Abidjan mise sur ses minéraux critiques pour booster l’économie africaine

Abidjan mise sur ses minéraux critiques pour relancer l’économie africaine

Des représentants de plusieurs pays africains producteurs de minéraux stratégiques et leurs partenaires internationaux se sont retrouvés à Abidjan pour établir une feuille de route commune. Leur objectif ? Transformer les ressources minières du continent en un levier puissant de croissance économique, d’industrialisation et de développement social.

Réunis lors d’une conférence ministérielle, les ministres en charge des Mines, de l’Énergie et des Ressources naturelles, ainsi que des représentants d’institutions panafricaines et internationales, ont souligné l’urgence de repenser l’exploitation des minéraux critiques. Ces ressources, essentielles à la transition énergétique mondiale, pourraient devenir un pilier du développement durable en Afrique.

Un nouveau modèle économique pour l’Afrique

Cette rencontre à Abidjan a marqué une volonté claire : passer d’un modèle d’exportation de matières premières brutes à une stratégie d’industrialisation locale. L’enjeu est de taille, alors que l’Afrique possède environ 30 % des réserves mondiales de minéraux critiques comme le cobalt, le lithium ou les terres rares.

Les échanges ont porté sur plusieurs axes prioritaires : la création de chaînes de valeur régionales, le renforcement des infrastructures minières et énergétiques, ainsi que l’optimisation du financement du développement. L’idée est de capter une part plus importante de la valeur ajoutée pour les économies africaines, plutôt que de se limiter à l’exportation de matières premières.

La Côte d’Ivoire, future puissance minière régionale ?

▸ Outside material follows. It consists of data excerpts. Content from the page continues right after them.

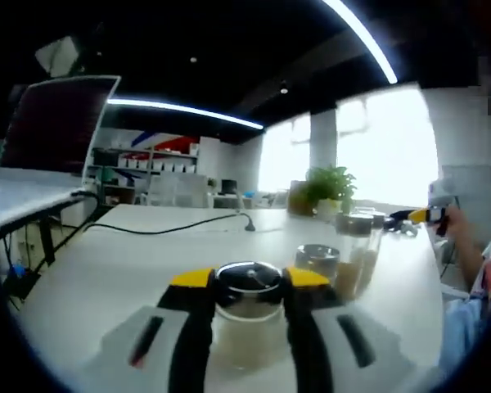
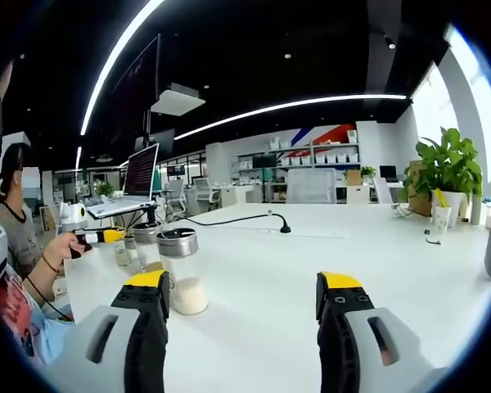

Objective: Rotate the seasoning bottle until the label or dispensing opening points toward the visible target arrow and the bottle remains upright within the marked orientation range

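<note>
The left claw [image 1: 247, 282] is clamped on a bottle [image 1: 247, 307] with a dark lid, upright on the white surface [image 1: 131, 262] near its front edge. Two more jars [image 1: 344, 254] stand just behind it. The right claw [image 2: 247, 299] hangs with its jaws wide apart, a silver-lidded jar [image 2: 182, 270] of white powder beside its left jaw.

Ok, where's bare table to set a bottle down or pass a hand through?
Bare white table lies ahead of the right hand-held gripper, running out to the black cable and potted plant. Also left of the left hand-held gripper, short of the cable. Crowded: the seasoning bottles cluster beside the right gripper's left jaw, where another person's hand also reaches in.
</note>
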`<state>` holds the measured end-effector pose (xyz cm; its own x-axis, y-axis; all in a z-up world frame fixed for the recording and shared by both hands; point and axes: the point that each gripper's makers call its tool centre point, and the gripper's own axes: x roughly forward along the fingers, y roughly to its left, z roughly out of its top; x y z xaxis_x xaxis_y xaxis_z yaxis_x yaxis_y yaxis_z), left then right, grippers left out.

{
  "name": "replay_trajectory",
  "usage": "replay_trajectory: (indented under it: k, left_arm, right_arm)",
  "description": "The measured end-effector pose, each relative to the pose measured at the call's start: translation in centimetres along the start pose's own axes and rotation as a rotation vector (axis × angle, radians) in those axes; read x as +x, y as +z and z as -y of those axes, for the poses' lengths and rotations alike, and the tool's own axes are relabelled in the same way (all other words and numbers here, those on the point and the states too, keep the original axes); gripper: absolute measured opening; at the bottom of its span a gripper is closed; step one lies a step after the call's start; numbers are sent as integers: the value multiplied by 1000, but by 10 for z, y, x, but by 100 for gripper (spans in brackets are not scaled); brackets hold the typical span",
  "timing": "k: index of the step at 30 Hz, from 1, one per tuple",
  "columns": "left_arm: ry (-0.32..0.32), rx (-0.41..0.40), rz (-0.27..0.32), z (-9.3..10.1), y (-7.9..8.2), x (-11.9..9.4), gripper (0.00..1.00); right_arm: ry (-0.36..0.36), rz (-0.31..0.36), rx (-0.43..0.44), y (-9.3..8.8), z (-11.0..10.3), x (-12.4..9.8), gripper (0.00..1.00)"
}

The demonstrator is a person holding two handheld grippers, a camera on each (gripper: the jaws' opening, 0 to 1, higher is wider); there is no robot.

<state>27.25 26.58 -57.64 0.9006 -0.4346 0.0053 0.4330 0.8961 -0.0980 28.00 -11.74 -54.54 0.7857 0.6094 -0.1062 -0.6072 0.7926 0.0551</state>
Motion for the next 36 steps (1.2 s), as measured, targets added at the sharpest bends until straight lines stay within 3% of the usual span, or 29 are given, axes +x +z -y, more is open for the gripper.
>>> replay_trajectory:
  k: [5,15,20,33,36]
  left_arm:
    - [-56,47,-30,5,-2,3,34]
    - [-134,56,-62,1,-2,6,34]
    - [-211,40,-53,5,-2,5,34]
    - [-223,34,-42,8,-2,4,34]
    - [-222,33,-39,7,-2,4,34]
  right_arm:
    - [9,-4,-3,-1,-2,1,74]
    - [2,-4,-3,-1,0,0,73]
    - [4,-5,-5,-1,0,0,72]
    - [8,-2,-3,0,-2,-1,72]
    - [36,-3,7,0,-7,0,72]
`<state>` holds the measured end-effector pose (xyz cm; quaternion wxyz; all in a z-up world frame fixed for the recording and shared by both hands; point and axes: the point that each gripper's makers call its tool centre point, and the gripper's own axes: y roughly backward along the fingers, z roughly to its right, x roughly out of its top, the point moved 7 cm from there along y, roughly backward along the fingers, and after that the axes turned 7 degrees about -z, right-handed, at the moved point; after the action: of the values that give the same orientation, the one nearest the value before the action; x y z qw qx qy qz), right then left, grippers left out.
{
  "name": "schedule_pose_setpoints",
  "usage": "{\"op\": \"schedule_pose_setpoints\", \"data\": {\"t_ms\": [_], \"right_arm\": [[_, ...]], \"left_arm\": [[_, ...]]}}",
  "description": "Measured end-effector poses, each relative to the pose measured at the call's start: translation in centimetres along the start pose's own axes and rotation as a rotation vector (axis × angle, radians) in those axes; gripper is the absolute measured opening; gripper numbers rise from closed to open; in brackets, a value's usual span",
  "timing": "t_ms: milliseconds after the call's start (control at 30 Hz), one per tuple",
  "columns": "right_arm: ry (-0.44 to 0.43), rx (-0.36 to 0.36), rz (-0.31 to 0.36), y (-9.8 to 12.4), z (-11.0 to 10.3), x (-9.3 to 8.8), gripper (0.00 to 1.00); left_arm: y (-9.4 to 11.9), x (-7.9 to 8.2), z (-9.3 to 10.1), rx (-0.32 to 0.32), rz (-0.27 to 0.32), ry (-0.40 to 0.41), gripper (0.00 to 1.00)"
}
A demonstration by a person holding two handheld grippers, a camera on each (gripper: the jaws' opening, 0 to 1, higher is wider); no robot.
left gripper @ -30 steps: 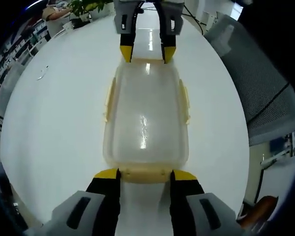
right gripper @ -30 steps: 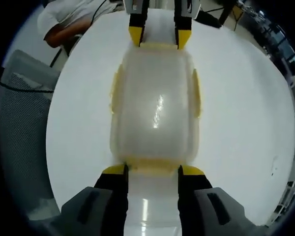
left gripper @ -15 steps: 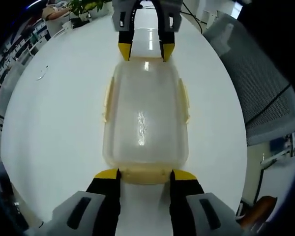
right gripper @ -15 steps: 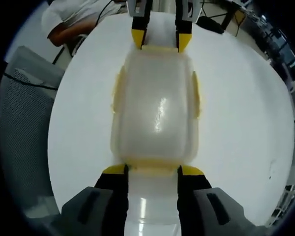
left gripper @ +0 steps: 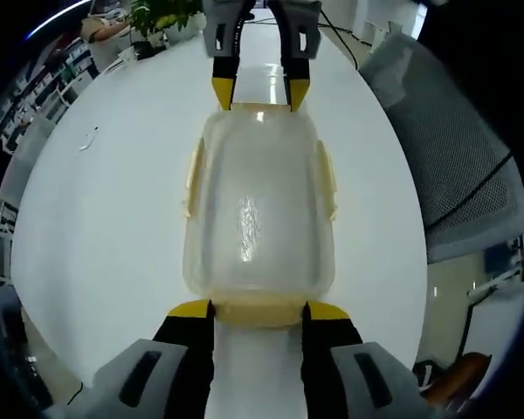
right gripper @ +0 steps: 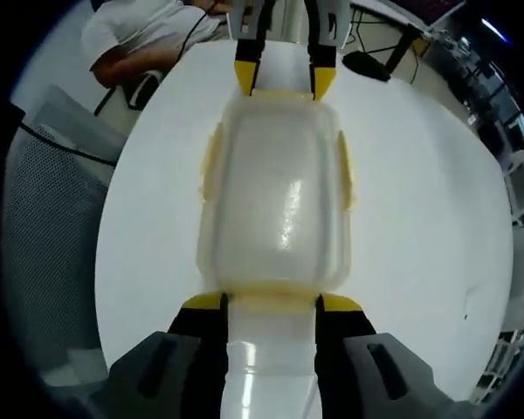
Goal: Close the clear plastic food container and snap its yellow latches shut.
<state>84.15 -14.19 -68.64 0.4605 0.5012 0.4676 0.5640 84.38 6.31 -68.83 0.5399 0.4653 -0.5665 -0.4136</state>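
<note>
A white round table [left gripper: 96,218] with a grey mesh chair [left gripper: 458,148] beside it, a potted plant [left gripper: 162,13] beyond.

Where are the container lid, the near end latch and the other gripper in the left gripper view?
container lid [left gripper: 258,205], left gripper view, middle of top
near end latch [left gripper: 258,310], left gripper view, latch face
right gripper [left gripper: 260,92], left gripper view, between fingertips

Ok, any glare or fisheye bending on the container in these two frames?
Left gripper view: a bright ceiling-light streak sits on the clear lid of the container, another on the table beyond it; the table edge bows round. Right gripper view: a similar glare patch on the lid; the mesh chair curves strongly near the rim. Both look sharp.
</note>
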Motion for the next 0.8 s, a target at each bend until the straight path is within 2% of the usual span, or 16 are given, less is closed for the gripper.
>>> {"op": "schedule_pose_setpoints", "data": {"t_ms": [467,800], "right_arm": [[0.007,-0.021,0.037,3.0,-0.8,-0.9,0.35],[0.007,-0.038,0.061,4.9,-1.0,-2.2,0.35]], "left_arm": [[3.2,1.7,0.8,0.046,0.035,-0.021,0.33],[3.9,3.1,0.7,0.055,0.041,-0.019,0.33]]}}
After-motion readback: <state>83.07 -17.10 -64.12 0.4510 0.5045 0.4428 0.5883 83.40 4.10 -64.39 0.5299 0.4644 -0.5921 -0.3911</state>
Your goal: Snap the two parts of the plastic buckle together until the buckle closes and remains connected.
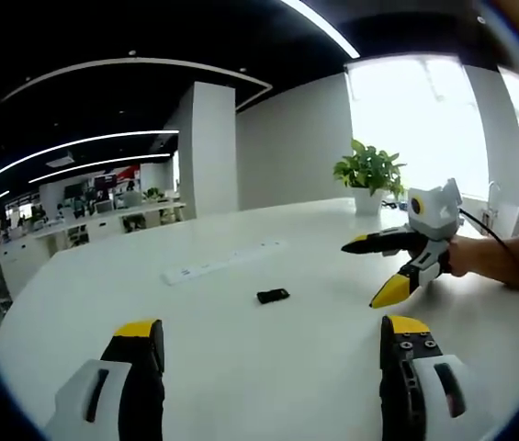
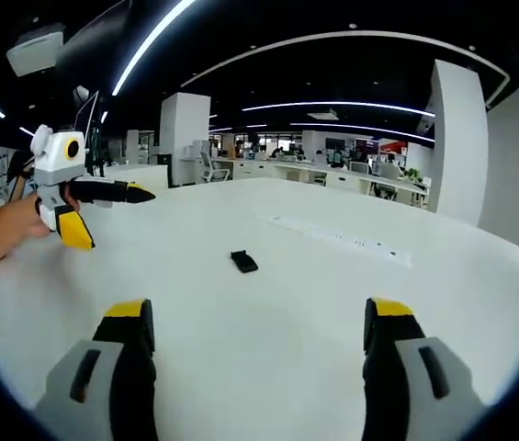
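While the black plastic buckle (image 1: 273, 296) (image 2: 243, 262) lies alone on the white table (image 1: 241, 367) (image 2: 268, 358), near a white power strip (image 1: 224, 262) (image 2: 342, 239), my left gripper (image 1: 273, 333) (image 2: 107, 219) and right gripper (image 2: 257, 317) (image 1: 378, 274) hover apart, both with jaws spread and holding nothing.

Buckle (image 1: 273, 296) lies mid-worktop (image 1: 241, 367), power strip (image 1: 225, 262) behind it in the left gripper view. Left claw (image 1: 273, 335) and right claw (image 2: 257, 317) face it from opposite sides, jaws spread — buckle well apart from both. Potted plant (image 1: 369, 176) on the far edge.
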Tool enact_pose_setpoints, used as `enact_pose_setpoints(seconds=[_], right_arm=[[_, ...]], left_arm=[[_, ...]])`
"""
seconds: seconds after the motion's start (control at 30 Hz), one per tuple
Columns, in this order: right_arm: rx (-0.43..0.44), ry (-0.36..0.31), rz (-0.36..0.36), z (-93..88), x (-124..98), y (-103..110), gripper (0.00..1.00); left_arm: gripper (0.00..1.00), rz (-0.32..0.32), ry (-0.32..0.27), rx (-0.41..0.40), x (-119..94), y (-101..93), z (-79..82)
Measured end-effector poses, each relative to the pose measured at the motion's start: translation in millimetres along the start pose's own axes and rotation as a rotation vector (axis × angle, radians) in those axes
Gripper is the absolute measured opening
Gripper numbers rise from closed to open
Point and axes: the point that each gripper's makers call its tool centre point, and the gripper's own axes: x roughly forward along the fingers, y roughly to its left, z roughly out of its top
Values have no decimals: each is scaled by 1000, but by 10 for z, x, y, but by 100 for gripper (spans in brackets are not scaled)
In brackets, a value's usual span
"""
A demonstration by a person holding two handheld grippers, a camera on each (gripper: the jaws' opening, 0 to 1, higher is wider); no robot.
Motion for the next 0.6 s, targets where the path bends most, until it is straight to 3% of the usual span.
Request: enact_pose_setpoints(seconds=[0.6], right_arm=[[-7, 2, 0, 4, -129, 73, 92]], left_arm=[[99, -3, 6, 6, -157, -159, 0]])
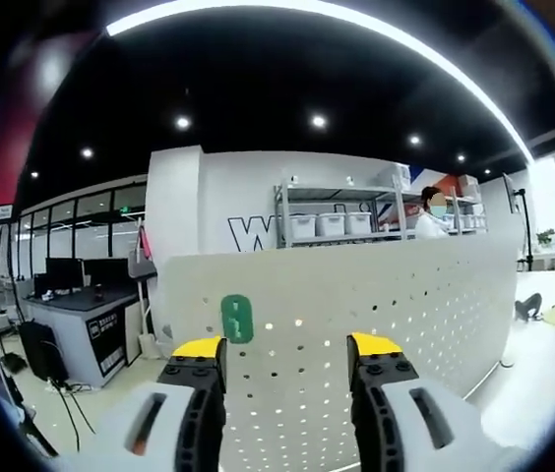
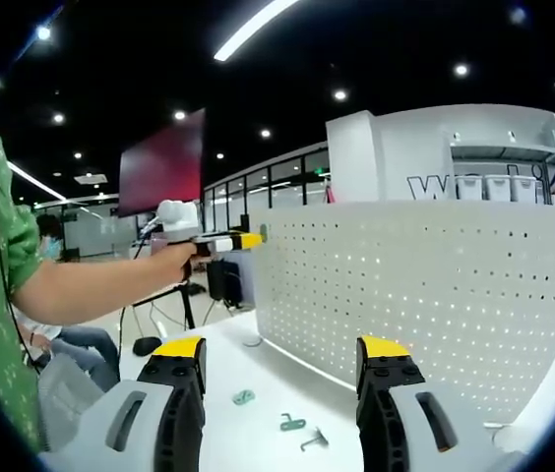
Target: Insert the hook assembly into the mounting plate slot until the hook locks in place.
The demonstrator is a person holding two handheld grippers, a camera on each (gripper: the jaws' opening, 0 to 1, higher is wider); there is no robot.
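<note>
- The white perforated mounting plate [image 1: 356, 315] is standing upright on the white surface [image 2: 258, 383], presenting its rows of holes to both tools so a hook can be pushed straight in.
- A green hook piece [image 1: 236, 319] is sitting against the plate's face in the left gripper view, just above the left tool [image 1: 286, 352]; whether it is locked in I cannot tell.
- The left tool's jaws are standing wide apart, released and gripping nothing, close to the plate's face.
- In the right gripper view, a person's hand [image 2: 174, 262] is holding the left tool level at the plate's left edge.
- The right tool [image 2: 283, 356] is hovering over the surface, jaws spread wide and empty.
- Loose hook parts are lying on the surface: one green piece [image 2: 244, 397] and two grey hooks [image 2: 292, 424], seemingly spares within easy reach.
</note>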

Le ministre ivoirien des Mines, du Pétrole et de l’Énergie, Mamadou Sangafowa-Coulibaly, a mis en avant le potentiel minier de son pays. Selon lui, près de 75 % du territoire ivoirien recèlerait des gisements de minéraux critiques. Une richesse qui s’inscrit dans la stratégie nationale visant à faire de la Côte d’Ivoire une économie à revenu intermédiaire d’ici 2030.

Pour y parvenir, Abidjan a lancé un ambitieux plan minier et énergétique couvrant la période 2026-2040. Ce programme, estimé à 38 000 milliards de francs CFA, repose en grande partie sur le secteur privé, qui devrait en financer 88 %. Une approche qui reflète la volonté de concilier développement économique et attractivité des investissements.

Un défi industriel et financier colossal

La valeur totale des ressources minières africaines dépasse les 29 500 milliards de dollars, soit près de 20 % des réserves mondiales. Pourtant, une grande partie de ce potentiel reste inexploitée. Les experts s’accordent à dire que l’Afrique pourrait jouer un rôle clé dans l’approvisionnement des industries vertes, notamment pour les batteries et les technologies renouvelables.

Les projections de demande sont impressionnantes : d’ici 2040, les besoins en lithium pourraient augmenter de 842 %, ceux en cuivre de 88 %, et ceux en métaux du groupe du platine de plus de 1 000 %. Face à cette explosion de la demande, l’Afrique a une carte majeure à jouer pour s’imposer comme un acteur incontournable.

Le président de la Banque africaine de développement, Sidi Ould Tah, a insisté sur la nécessité de réformer le financement du développement en Afrique. Il a souligné que les institutions africaines de financement ne représentent aujourd’hui qu’1 % du bilan mondial des institutions de développement, malgré le nombre élevé d’acteurs locaux.

Pour lui, la solution passe par une recapitalisation et une consolidation de ces structures, ainsi que par des investissements massifs dans les infrastructures. L’objectif ? Créer des emplois locaux, renforcer l’industrie minière et garantir une exploitation durable des ressources.

Vers une exploitation responsable et intégrée

Les participants à la conférence ont souligné l’importance d’une approche intégrée, associant gouvernance transparente, respect de l’environnement et partage équitable des richesses. L’industrialisation locale des minéraux critiques est présentée comme une voie pour éviter les pièges de la dépendance aux exportations et maximiser les retombées économiques sur le continent.

Avec une stratégie adaptée, l’Afrique pourrait non seulement répondre à la demande mondiale croissante, mais aussi transformer ses ressources en un moteur de prospérité partagée. Une opportunité historique qui ne doit pas être manquée.